**Given material:**
##############################

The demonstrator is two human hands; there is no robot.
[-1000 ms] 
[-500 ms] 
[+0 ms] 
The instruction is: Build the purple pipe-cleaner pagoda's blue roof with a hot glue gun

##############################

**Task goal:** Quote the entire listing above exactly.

**Your response:**
The demonstrator is two human hands; there is no robot.
[-1000 ms] 
[-500 ms] 
[+0 ms] 
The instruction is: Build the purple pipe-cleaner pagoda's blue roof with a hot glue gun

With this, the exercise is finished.